WORK REQUIRED
Which lines of the material contain the word "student"? Show each one.

EXERCISE DATA
=== Begin Enclosure ===

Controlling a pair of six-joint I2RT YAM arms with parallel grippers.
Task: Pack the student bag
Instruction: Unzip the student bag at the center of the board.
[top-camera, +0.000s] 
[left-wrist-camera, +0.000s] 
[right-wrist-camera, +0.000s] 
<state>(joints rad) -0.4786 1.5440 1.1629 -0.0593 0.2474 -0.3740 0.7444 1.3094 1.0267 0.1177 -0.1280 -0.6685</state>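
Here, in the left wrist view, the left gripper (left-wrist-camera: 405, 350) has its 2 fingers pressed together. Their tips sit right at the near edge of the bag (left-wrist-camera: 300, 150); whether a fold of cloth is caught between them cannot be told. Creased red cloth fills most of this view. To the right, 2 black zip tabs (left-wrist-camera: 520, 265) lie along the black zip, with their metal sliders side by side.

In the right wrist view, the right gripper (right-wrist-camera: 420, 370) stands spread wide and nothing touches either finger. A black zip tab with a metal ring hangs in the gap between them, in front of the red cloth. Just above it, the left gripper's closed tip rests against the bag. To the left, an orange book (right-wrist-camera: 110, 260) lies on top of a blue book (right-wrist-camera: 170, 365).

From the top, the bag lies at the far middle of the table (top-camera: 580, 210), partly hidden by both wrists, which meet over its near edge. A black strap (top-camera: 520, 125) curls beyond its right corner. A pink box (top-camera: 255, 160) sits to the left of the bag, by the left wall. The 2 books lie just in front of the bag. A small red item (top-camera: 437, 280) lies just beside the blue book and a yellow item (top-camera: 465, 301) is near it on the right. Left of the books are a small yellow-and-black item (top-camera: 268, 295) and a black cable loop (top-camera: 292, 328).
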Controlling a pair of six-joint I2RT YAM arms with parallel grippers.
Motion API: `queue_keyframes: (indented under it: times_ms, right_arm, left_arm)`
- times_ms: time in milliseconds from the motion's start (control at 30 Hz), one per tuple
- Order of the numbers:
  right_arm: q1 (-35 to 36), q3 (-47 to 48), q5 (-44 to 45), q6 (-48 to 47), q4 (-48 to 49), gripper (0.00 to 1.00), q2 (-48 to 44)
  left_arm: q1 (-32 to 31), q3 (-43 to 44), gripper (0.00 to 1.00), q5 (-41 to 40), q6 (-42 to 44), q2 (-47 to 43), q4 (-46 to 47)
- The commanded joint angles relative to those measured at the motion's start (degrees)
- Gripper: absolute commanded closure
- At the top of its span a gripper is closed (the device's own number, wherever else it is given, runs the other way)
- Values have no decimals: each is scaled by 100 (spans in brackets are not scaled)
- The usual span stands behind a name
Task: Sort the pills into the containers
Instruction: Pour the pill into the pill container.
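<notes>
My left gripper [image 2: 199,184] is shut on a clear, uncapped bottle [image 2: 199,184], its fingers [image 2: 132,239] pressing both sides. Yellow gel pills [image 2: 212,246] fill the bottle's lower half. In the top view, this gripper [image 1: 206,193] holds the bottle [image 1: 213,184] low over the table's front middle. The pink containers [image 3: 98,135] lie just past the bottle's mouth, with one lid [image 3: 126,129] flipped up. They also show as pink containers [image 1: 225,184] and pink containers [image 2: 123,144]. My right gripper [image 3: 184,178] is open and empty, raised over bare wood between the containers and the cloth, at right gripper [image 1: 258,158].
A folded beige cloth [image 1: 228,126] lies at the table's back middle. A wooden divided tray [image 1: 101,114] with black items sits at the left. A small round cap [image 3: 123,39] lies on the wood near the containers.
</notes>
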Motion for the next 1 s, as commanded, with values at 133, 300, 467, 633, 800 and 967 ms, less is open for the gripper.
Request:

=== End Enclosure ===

ANSWER AREA
Task: Pack the student bag
Instruction: Unzip the student bag at the center of the board.

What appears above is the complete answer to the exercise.